**What you need to do**
Give the number of lines in the data that contain "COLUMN", and nothing more.

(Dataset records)
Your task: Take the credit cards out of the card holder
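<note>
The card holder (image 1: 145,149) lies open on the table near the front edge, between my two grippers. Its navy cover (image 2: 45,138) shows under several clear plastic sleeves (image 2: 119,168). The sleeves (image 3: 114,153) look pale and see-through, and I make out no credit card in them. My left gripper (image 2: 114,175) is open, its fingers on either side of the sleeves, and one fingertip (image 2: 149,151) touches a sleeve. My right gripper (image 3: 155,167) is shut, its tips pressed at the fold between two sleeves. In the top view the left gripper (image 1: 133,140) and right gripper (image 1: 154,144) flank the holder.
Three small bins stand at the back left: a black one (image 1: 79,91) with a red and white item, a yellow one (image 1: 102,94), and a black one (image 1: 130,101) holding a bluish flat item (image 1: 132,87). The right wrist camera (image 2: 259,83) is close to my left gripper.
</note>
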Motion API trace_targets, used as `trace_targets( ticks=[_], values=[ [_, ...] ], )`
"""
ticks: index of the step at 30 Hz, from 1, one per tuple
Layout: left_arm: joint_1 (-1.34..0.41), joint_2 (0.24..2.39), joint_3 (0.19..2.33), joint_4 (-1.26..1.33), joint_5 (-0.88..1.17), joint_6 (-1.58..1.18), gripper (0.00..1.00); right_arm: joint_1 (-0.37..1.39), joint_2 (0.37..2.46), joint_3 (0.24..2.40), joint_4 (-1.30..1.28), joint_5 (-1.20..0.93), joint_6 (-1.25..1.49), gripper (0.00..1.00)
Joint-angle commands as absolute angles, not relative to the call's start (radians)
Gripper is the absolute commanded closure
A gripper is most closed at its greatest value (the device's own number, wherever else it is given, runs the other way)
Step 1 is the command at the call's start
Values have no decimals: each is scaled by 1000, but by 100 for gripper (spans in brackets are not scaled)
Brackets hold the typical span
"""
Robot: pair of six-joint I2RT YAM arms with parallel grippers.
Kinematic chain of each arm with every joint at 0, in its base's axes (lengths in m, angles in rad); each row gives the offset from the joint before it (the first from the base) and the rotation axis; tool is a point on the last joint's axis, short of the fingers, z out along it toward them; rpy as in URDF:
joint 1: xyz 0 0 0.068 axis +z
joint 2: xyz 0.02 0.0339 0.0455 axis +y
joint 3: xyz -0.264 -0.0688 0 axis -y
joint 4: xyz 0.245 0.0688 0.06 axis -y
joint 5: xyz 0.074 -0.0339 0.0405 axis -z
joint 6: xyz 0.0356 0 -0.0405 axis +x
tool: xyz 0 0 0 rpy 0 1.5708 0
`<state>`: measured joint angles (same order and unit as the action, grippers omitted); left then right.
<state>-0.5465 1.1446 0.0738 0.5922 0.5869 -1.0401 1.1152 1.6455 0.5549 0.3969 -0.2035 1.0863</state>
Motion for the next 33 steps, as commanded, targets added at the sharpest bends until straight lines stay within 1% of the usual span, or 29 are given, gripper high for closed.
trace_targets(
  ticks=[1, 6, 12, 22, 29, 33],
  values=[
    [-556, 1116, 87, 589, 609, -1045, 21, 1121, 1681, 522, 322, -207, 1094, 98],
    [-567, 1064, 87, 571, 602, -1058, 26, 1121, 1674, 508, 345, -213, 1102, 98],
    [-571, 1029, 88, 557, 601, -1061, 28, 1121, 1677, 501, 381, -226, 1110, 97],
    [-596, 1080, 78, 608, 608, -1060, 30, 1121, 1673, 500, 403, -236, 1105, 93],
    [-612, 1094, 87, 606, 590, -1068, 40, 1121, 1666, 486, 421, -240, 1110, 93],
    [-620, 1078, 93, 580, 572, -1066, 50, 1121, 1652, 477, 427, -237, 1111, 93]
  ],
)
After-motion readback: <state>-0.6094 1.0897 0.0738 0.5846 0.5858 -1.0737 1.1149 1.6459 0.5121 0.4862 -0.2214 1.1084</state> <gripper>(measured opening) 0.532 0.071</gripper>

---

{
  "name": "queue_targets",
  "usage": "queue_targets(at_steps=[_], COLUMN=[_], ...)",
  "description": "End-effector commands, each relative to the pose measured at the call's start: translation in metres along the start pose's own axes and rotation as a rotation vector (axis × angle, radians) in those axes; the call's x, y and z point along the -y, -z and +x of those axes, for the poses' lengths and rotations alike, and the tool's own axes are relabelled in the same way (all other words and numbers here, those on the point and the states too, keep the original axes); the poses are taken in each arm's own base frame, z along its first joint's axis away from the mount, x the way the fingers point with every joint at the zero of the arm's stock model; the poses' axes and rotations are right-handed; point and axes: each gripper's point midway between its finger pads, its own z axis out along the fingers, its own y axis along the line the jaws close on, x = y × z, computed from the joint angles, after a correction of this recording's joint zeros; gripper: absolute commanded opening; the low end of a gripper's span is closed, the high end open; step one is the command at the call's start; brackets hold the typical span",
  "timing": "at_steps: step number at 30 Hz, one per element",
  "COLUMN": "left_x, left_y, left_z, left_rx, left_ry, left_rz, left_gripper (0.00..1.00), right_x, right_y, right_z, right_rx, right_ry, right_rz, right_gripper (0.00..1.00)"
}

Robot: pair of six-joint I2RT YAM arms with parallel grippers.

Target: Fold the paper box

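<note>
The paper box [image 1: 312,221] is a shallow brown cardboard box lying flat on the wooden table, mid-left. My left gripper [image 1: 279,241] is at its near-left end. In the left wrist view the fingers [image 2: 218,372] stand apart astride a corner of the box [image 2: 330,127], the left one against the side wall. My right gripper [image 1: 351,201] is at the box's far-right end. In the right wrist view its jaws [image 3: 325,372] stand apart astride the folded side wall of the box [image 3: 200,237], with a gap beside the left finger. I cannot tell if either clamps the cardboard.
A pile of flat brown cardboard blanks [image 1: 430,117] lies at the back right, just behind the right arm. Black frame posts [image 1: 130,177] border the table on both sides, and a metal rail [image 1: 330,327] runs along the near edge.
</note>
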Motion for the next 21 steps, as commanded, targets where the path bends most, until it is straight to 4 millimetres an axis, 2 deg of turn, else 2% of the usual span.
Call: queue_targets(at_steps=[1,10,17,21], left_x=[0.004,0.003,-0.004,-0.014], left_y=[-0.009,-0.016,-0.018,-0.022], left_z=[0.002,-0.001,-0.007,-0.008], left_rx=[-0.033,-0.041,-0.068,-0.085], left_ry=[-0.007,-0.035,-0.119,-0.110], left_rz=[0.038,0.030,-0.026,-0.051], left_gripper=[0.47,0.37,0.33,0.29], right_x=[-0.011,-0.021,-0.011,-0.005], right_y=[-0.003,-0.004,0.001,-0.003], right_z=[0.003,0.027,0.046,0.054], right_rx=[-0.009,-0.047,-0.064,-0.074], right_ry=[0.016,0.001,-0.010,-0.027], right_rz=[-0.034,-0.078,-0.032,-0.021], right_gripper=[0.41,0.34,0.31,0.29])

**Response to this task**
2